The DEB parameters for a particular existing entry can be found from running prt_report_my_pet('My_Pet'), where My_Pet is replaced by the name of the entry. This opens a searchable html-page that also shows the temperatures at which the values apply and info to convert to other temperatures.

If you run a run-file in any example, a report is produced and shown in your browser; use mat2pars_init (without input) to copy the results of the estimation into the pars_init file, which you can see in the Matlab editor. The production of the report runs BibTex (under Matlab), which can be downloaded freely, to produce an html with references; if not available, the bib-file is shown. Tri-variate data, like in the toxicity tests of mixtures (OECD232-tests), requires the code "animated png assembler" apngasm64.exe to generate the resulting animated png-file. Please make sure that your system can find this code by setting a path to it in the environmental variables.

Multiple entries

The AmP setup for parameter estimation can handle multiple entries to accomodate the fact that some parameters differ between species, but others are the same. This setup also applies to the AmPtox module. The test OECD232_Cd_Cu_Pb_Zn with 4 metals, combines the 6 binary mixtures with a reduced number of parameters, exploiting the notion that each metal was tested 3 times. The pars_init_group_d0 file in this entry shows the results, given no interaction-toxicity of the binary mixtures, while the pars_init_group file includes these interactions. The conclusion must be that the interactions are weak only. The resulting parameter estimates were used as initial values for the 6 binary-mixture tests, allowing variations in toxicity of each metal between tests.

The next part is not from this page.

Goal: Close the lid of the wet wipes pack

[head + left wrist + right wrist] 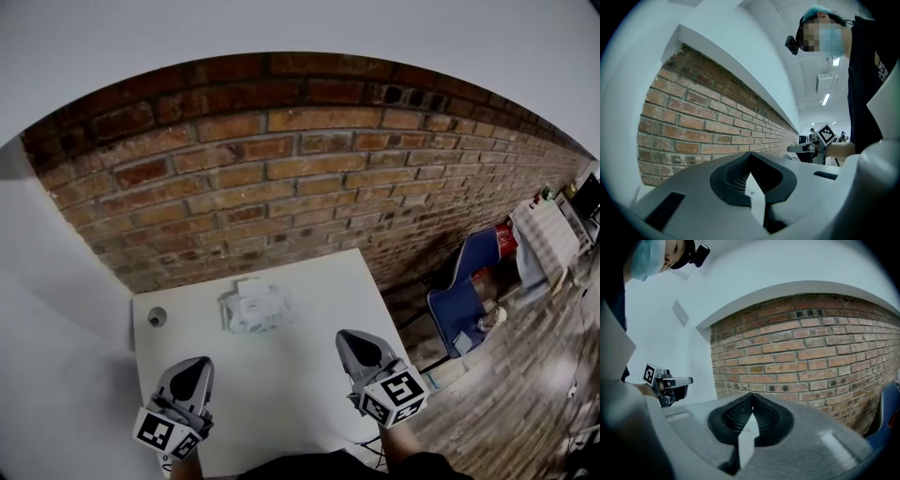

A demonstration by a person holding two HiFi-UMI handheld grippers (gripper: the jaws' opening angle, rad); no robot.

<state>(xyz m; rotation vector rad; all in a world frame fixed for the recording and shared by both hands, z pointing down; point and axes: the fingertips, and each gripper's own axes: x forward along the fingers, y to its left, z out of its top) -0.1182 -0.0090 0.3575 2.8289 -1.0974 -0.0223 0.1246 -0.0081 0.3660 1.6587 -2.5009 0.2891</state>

A useful application of the multiple-entry case is to combine an existing AmP entry with the data of the toxicity test. The underlying idea is that test-conditions typically differ from the conditions that apply to the data in the AmP entry (temperature, food, housing). This might result in deviating values of one or more parameters. Only a few species can be kept successfully under laboratory conditions. Knowledge of where and how the test-species differs from the data in the AmP entry is important for the interpretation of the effects of toxicants.